The expansion twins an existing pipeline that runs from Edmonton to Burnaby and will add 590,000 barrels of daily shipping capacity.

Trudeau’s government purchased the pipeline from Kinder Morgan for $4.5 billion at the end of May 2018.

Today’s approval was welcomed by Alberta Premier Jason Kenney who issued a message on Twitter just minutes after its announcement.

“The Government of Alberta appreciates the second federal cabinet approval of the Trans Mountain Pipeline expansion,” writes Kenney.

“We need to get a fair price for our country’s energy to create good jobs & pay for public services.”

Meanwhile, BC Premier John Horgan expressed firm disapproval upon hearing the news.

“We are disappointed that the federal government has re-approved a project that poses great risks to our coast, our environment and our economy,” tweets Horgan.

However, BC Liberal leader Andrew Wilkinson shares Kenney’s opinion on the subject.

“Today’s decision by the federal government sends a clear message to John Horgan and the NDP: The time for obstruction is over – their government needs to get out of the way and support this project,” writes Wilkinson.

“While John Horgan and the NDP choose to pick fights with Alberta and Canada and spend taxpayer money on expensive court cases to block the pipeline, we will continue to stand up for B.C. communities and make sure our province shares in the billions of dollars in revenue this project will generate.”

While reports say construction could begin later this year, the project still requires numerous permits and approvals before it can break ground.

Climate concerns

Trudeau announced the TMX expansion approval just hours after the House of Commons passed a motion to declare a climate emergency across Canada – a move that did not go unnoticed by Victoria Mayor Lisa Helps.

The City of Victoria is on the front lines of climate change. Our idyllic coastlines are a defining feature that keeps many of us here and upon which our economies are based. But we also recognize how very fragile those coastlines are,” says Helps.

“We have very serious concerns about the impact that increased tanker traffic would have on the long term ecological and economic health of our coastlines… However, I applaud the Federal government by also declaring a climate emergency.
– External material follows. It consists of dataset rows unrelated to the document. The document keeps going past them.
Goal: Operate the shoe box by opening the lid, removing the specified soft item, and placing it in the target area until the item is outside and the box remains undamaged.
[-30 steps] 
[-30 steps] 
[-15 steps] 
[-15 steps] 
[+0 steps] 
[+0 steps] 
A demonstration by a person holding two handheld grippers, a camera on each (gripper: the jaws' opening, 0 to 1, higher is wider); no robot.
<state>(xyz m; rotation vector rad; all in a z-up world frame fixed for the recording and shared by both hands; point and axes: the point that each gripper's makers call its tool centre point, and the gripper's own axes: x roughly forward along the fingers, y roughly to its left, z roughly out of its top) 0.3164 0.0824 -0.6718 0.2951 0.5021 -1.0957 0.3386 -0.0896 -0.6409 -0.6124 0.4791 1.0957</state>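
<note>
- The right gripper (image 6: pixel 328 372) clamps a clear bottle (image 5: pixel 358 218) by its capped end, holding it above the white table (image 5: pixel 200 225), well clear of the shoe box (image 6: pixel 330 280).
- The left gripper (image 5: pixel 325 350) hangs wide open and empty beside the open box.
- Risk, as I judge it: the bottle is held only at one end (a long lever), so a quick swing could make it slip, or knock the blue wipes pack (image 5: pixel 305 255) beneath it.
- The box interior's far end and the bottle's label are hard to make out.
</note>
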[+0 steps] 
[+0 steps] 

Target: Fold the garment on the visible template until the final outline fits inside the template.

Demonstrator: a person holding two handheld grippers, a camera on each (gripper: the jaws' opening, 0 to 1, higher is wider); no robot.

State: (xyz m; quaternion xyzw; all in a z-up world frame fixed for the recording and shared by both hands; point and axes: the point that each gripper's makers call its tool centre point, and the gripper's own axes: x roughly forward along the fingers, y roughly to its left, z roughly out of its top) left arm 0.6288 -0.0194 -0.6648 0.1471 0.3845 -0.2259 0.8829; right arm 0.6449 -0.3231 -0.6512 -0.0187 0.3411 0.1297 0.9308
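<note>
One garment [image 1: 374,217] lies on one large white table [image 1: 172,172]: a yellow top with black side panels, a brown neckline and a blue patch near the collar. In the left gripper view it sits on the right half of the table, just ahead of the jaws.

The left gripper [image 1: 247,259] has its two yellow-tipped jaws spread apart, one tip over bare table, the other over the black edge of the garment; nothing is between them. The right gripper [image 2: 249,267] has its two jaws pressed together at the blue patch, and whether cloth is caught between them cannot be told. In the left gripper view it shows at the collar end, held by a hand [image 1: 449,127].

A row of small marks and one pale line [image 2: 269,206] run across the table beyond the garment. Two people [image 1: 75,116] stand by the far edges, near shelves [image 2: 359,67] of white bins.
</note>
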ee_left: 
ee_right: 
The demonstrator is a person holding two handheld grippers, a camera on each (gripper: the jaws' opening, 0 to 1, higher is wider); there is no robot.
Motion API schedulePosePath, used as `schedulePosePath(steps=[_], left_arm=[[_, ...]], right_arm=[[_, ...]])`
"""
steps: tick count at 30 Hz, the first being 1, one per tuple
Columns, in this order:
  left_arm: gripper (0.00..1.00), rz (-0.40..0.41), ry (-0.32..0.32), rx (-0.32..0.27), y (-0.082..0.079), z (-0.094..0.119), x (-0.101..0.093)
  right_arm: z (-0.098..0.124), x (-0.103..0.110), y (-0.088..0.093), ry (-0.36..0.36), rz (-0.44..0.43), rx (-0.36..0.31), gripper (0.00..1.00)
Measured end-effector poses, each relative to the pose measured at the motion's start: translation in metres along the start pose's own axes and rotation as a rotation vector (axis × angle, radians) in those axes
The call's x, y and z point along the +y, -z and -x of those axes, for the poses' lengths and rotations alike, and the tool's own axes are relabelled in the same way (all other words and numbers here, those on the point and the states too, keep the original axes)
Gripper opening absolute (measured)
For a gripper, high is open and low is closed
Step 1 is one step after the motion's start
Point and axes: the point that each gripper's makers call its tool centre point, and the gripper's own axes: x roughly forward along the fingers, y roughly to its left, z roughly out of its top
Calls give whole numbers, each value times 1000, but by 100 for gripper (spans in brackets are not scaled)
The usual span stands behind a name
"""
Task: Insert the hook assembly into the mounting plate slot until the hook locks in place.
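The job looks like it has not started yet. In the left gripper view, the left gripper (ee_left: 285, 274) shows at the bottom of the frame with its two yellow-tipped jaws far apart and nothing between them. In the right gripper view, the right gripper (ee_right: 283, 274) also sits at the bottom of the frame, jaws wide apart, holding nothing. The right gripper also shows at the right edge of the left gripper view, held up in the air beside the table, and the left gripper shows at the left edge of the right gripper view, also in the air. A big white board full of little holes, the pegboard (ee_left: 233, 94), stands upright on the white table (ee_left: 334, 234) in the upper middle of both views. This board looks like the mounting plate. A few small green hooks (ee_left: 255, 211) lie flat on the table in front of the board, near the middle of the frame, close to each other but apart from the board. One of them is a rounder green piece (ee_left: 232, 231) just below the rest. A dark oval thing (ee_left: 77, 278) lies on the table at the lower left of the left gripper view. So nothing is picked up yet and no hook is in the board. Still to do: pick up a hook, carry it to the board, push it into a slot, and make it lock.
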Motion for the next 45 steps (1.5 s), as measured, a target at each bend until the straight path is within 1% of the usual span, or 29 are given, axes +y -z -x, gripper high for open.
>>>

It gives me hope that they will be strong partners in helping our City mitigate the immediate impacts of climate change and protect it in the future.”

Just minutes after the announcement, local advocacy group Rise and Resist shared their decision to host an organized protest march in Victoria.

“Our message is simple – no consent, no pipelines, no matter what. Not now, not ever,” reads their official statement.

The 20 km march is expected to take place this Saturday, June 22nd at 8 a.m. from Centennial Square to Island View Beach.